By doing this we would put the Democrats out of their reckoning – they would be hard pressed to come up with a logical reason to oppose it (especially as this would come out after Obama announced his plan to increase income taxes on people making more than $250,000 a year), but their super-rich money-bags will be demanding that this be stopped in its tracks. We’ll be throwing a hand grenade in to their ranks while at the same time cultivating a populist and reasonable profile for ourselves. Keep in mind that liberal rank-and-file types really think that when Obama says “tax the rich” he means the genuinely rich; making such a proposal would sow confusion in liberal ranks as they try to digest the fact that we will tax the super-rich while Obama won’t…and, may, indeed, fight hard against it. And, remember, most of this is about positioning for 2012 – it is, once again, highly unlikely that anything resembling a permanent fix will come out of the upcoming budget debates.

Democrats are working their plan – unite the liberal base, divide the GOP base; Obama figures that a proposed tax hike combined with some rhetoric about entitlement reform will peel off some RINOs and create a rift in the GOP. By answering him back with a tax on wealth while holding fire on entitlement reforms, we’ll be splitting them…and as we would wrap our plans up with a pretty bow of budget cuts to useless spending (and there are bags of that in the government, as we all know), we’ll be uniting our base at the same time.
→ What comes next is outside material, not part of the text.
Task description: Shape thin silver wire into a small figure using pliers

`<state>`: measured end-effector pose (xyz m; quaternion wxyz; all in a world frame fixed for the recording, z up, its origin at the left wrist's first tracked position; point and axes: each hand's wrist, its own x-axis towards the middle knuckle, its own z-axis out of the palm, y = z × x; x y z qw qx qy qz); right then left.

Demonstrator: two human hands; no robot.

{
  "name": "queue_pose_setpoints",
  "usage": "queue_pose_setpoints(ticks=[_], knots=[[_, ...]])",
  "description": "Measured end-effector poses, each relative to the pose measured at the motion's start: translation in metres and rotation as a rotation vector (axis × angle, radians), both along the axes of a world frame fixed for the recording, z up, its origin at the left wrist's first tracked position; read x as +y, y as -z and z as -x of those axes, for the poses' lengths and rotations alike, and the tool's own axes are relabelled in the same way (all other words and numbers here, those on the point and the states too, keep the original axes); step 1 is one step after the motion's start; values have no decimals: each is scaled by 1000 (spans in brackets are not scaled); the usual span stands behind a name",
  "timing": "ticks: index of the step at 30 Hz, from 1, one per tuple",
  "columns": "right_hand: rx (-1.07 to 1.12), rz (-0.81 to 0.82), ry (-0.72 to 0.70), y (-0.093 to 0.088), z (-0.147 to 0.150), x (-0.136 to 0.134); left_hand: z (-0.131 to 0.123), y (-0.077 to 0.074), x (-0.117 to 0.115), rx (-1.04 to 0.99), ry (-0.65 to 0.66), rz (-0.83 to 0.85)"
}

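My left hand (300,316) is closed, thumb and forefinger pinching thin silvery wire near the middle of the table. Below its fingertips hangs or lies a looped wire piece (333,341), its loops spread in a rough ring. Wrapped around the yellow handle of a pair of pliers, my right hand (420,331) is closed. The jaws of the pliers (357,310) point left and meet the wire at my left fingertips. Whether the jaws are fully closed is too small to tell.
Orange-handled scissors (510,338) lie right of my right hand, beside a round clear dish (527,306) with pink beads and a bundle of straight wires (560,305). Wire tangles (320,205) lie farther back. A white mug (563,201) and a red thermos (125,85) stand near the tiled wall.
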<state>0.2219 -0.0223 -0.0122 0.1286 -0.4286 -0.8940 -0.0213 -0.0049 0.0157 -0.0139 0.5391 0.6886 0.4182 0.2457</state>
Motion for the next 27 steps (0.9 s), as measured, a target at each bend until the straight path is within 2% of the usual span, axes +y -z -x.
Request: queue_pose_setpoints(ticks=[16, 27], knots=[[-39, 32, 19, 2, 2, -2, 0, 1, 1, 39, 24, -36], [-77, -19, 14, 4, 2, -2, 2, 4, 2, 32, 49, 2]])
Anyway, that is my idea – whatever does come out of the leadership, it had better be something smashing and unique. We can’t play by Obama’s rules – we have to make a new set of rules and force him to play on our field. That is the only way we beat him, and beat liberalism in general. Winning in 2012 calls for boldness – for getting out of the political rut; thinking anew and acting anew. Obama is the weakest President in our history; liberalism is a dead ideology – we have to bury it. I’ve presented my shovel to dig the grave of Obamunism – if you’ve got a better, then let’s hear it.